What the task asks: Print the data below again in full, exactly as it stands, with no images.

Data:
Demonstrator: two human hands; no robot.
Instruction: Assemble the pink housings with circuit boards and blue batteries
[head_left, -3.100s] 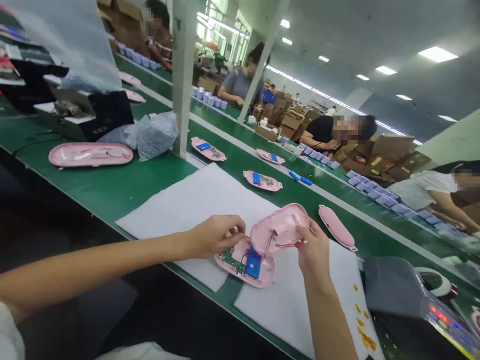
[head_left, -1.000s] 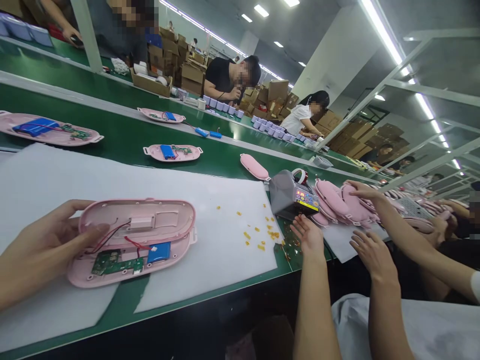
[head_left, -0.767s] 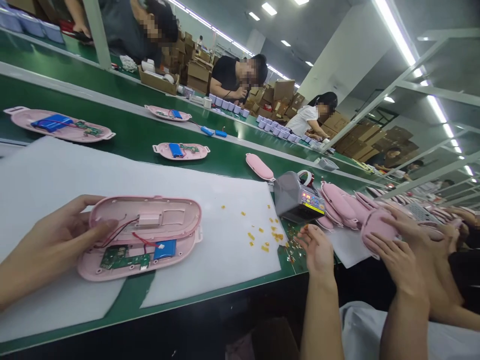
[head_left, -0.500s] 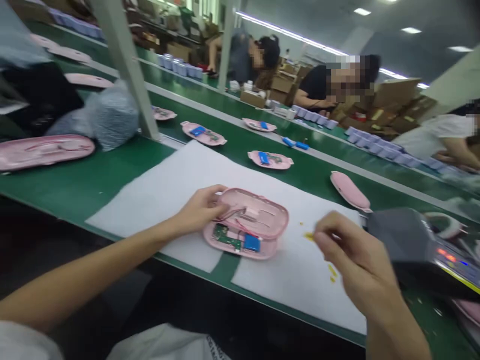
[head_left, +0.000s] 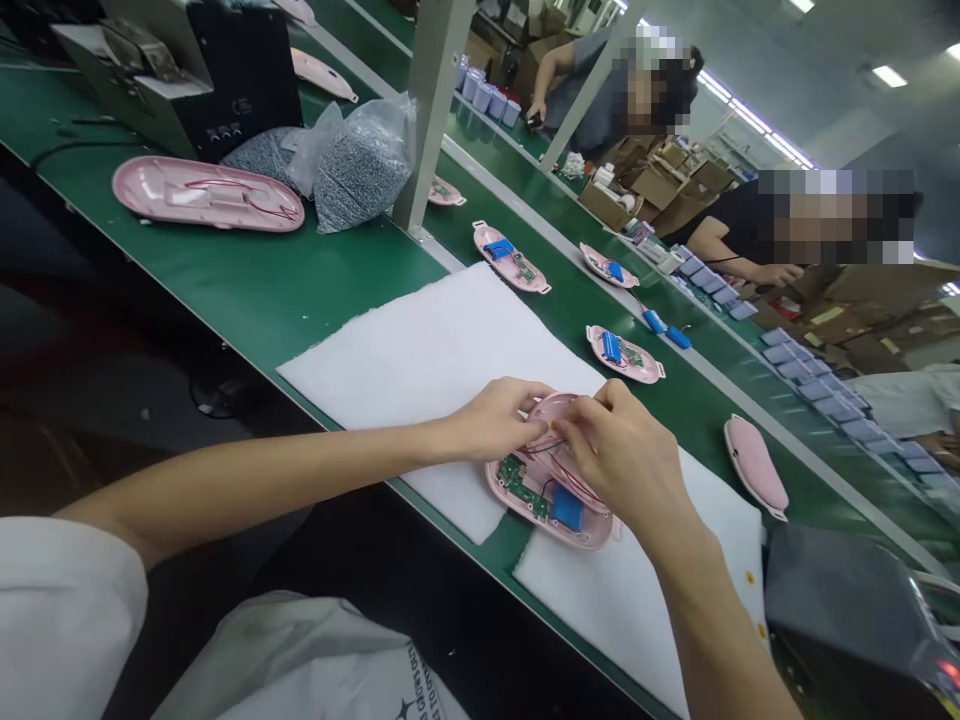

Finished exercise:
Demonstrator: two human hands; no robot.
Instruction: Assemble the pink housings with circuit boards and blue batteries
[head_left, -3.100s] 
[head_left, -1.000s] 
[head_left, -0.767s] 
[head_left, -0.500s] 
[head_left, +0.000s] 

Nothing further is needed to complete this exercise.